Posted on 25 September 2023, 7:51

In an article published in the December 1925 issue of the Journal of the American Society for Psychical Research, Dr. Hans Thirring, professor of physics at the University of Vienna, reported on his research with several mediums, primarily the brothers Willy and Rudi Schneider. “I had not believed in the existence of metapsychic phenomena at the commencement of our research, but when I saw how easily a mere suspicion could be turned into an exposure, I became sceptical of the sceptics, and resolved to study these matters a little more closely,” Thirring (below) explains his introduction to the subject matter, adding that a committee involving eight other professors was formed to study different mediums.

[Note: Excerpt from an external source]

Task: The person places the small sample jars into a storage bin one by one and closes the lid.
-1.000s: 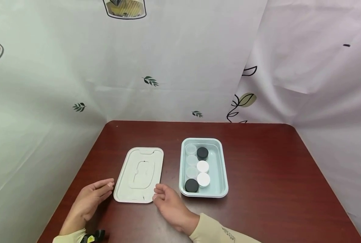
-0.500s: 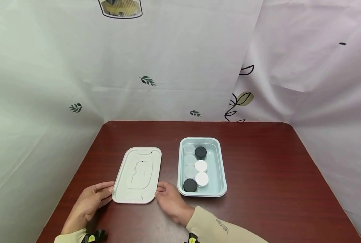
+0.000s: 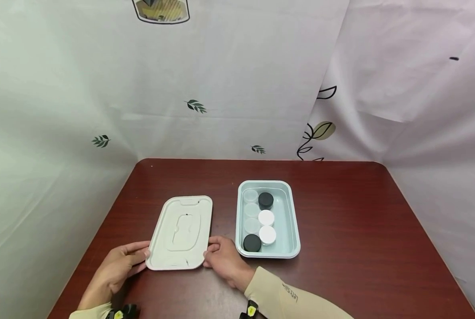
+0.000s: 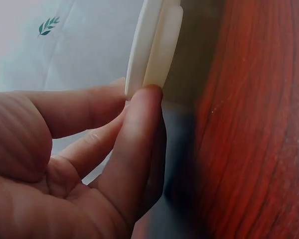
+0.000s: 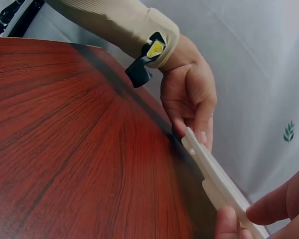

Much of his research was with committee members, but he also carried out research on his own in his laboratory.

thirring

Thirring goes on to report on many sittings with strong phenomena, many with weak phenomena, and some with no phenomenon at all. “These sittings confirmed an observation which we had already made a year ago: periods of poor phenomena by the medium were alternating with periods of strong phenomena, while the control conditions remained constant,” he wrote of sittings with Willy Schneider (below) during 1924 and 1925.

willy

While Thirring concluded that many of the phenomena he observed were genuine and beyond trickery, the lack of consistency was a major detriment to the research.  A number of other committee members lacked the patience and understanding to deal with the negative sittings and they gradually withdrew.  At the same time, the inconsistency prevented Thirring and the few who remained on the committee from reaching any definite conclusion.  Moreover, some actual fraud by one of the alleged mediums studied by the committee influenced certain committee members to believe that Willy Schneider was simply more cautious and skilled than other tricksters. It was all beyond natural law and so it had to be a trick of some kind, even if it was not obvious to the committee members.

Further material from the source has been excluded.